Attention aux dérives

Système libéral oblige, le bio est devenu un « créneau porteur », pour les industriels comme pour la grande distribution, prête à tout pour concurrencer le petit et moyen commerce bio. Le risque est donc réel de voir certains agriculteurs bio, soumis à une pression toujours plus forte afin qu’ils leur garantissent les prix les plus bas et un rendement maximum, succomber à la facilité.

On peut en particulier avoir des doutes sur les produits bio importés de l’étranger. Tout d’abord, les commissions de contrôle sont largement débordées par l’ampleur de la tâche. Car nombreux sont les pays, notamment parmi les nations en voie de développement, qui flairent la bonne affaire et développent une agriculture bio « bon marché » qui vient remplir les étals de nos supermarchés et même des magasins discount.
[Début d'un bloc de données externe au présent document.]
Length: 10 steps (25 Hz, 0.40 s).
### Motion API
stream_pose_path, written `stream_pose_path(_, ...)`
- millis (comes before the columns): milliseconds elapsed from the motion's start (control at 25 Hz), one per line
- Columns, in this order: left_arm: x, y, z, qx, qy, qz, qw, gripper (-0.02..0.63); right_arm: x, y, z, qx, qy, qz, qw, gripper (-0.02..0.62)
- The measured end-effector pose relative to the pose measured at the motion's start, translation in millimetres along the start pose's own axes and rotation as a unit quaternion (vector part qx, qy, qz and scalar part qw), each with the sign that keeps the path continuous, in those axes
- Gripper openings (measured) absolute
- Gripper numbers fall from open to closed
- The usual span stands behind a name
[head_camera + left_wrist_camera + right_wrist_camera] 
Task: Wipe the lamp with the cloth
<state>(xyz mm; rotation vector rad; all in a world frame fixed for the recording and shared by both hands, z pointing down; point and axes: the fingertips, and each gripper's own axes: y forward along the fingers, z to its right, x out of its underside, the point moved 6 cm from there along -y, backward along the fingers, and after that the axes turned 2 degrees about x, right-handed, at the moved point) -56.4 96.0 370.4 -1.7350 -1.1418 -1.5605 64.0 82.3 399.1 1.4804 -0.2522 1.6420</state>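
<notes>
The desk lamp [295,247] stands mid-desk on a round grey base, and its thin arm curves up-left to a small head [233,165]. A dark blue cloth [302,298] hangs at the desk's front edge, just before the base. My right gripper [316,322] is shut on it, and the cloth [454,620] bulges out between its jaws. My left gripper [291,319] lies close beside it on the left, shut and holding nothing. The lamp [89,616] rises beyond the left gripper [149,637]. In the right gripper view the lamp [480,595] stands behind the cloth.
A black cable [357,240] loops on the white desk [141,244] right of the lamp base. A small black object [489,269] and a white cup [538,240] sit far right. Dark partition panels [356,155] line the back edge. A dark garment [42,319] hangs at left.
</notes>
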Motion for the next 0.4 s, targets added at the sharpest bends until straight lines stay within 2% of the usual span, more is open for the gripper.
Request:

Certes, les produits importés sont soumis à la même réglementation que ceux issus des productions locales, mais il est beaucoup moins aisé d’aller vérifier sur place si les conditions de production sont bien respectées. Lorsque l’agriculture bio devient elle aussi intensive, on peut à juste titre se poser des questions, les deux notions étant a priori incompatibles.
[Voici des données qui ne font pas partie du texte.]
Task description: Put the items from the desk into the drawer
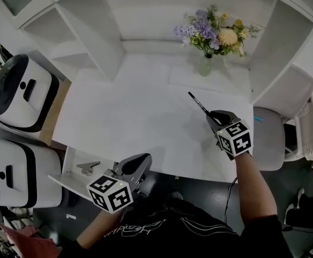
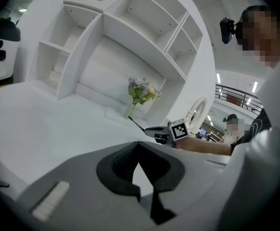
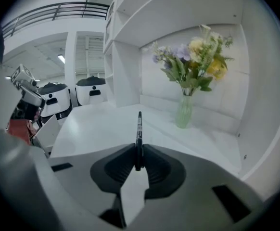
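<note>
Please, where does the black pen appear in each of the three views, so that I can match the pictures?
Head view: right of centre, the pen sticks up and left out of the right gripper.
Left gripper view: near the centre, small, the pen points left from that far gripper.
Right gripper view: centre, the pen is clamped between the jaws, pointing away.
Shared landmark: the flower vase, beyond the pen's tip.

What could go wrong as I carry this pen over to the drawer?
1. The right hand-held gripper pinches the pen only near its rear end, so the long free length could pivot or slip out.
2. The left hand-held gripper sits near the open drawer, so the pen's tip might strike it on the way in.
</note>
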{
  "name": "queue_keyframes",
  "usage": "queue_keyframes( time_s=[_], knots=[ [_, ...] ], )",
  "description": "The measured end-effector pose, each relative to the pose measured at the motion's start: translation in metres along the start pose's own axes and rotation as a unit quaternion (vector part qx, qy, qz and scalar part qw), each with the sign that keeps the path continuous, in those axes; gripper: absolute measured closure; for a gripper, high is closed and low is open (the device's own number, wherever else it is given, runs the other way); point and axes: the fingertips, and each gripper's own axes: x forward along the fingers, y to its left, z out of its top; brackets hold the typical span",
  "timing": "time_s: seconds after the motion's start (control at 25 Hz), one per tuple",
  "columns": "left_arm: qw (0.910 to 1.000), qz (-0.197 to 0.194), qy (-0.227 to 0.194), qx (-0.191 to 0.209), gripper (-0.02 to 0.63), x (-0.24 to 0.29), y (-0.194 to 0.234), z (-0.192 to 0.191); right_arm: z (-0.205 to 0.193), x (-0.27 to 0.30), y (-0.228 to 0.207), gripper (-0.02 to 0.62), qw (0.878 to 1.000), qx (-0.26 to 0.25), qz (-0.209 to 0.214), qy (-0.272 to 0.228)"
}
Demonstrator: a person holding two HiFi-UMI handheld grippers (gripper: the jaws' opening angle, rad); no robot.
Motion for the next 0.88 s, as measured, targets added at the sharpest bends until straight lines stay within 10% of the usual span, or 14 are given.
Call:
queue_keyframes(
  time_s=[0.88],
  knots=[
    [0.9807, 0.141, -0.123, -0.054, 0.597, -0.203, 0.101, 0.019, 0.163, 0.03, 0.304, 0.532, 0.97, -0.091, 0.204, -0.098]
  ],
)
Si vous êtes adepte de la nourriture bio, assumez vos choix jusqu’au bout : acceptez de payer le prix de la qualité, privilégiez les petits commerces dans lesquels vous vérifierez les provenances et restreignez le plus possible vos achats aux denrées issues de productions locale.

Trouve-t-on du poisson bio ?

A moins de nettoyer la mer, impossible de garantir un environnement bio aux poissons de mer ! Le poisson et les crevettes bio existent pourtant depuis peu, mais il s’agit d’animaux élevés en bassin ou dans des lacs exempts d’agents polluants. Et nourris bio, bien sûr.